- **About this task**
From the first line to the last, repeat the data exactly and drop the pictures.

[Excerpts from a dataset]
◆ ◆ ◆

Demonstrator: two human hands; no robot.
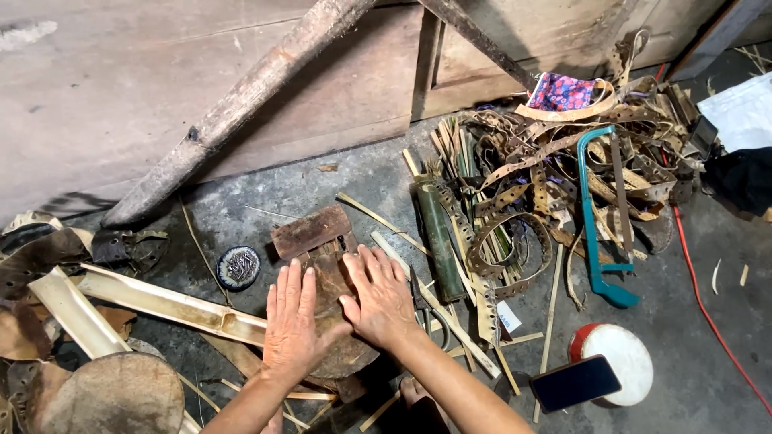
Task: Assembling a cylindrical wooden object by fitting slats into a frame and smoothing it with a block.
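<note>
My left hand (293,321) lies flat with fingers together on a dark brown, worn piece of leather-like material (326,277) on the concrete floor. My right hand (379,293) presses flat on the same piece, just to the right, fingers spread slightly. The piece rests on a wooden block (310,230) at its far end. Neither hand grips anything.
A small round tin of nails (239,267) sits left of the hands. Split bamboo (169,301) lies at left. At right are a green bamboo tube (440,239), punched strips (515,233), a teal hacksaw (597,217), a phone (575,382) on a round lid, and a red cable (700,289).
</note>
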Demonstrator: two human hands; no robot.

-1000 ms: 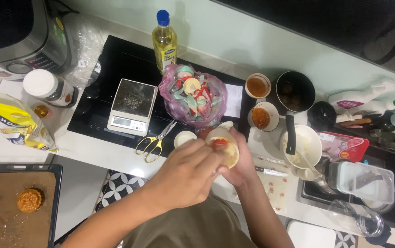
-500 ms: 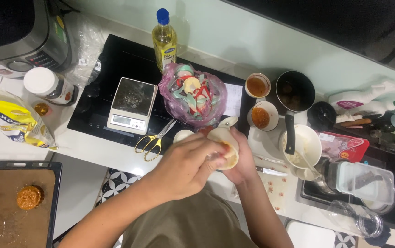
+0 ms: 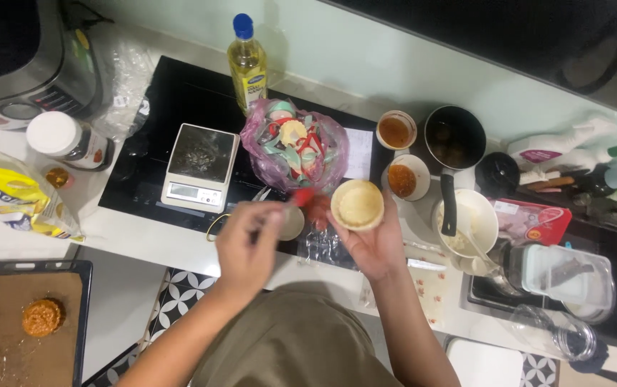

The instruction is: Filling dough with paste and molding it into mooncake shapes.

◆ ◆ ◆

- **Answer section**
Demonstrator: two human hands; no robot.
Task: Assembling a cylindrical wooden object by fitting slats into a frame and smoothing it with a block.
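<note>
My left hand (293,321) lies flat with fingers together on a dark brown, worn piece of leather-like material (326,277) on the concrete floor. My right hand (379,293) presses flat on the same piece, just to the right, fingers spread slightly. The piece rests on a wooden block (310,230) at its far end. Neither hand grips anything.
A small round tin of nails (239,267) sits left of the hands. Split bamboo (169,301) lies at left. At right are a green bamboo tube (440,239), punched strips (515,233), a teal hacksaw (597,217), a phone (575,382) on a round lid, and a red cable (700,289).
</note>
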Demonstrator: two human hands; no robot.

-1000 ms: 
-500 ms: 
+0 ms: 

The instruction is: Filling dough with paste and molding it into mooncake shapes.

There is no additional output for this exercise.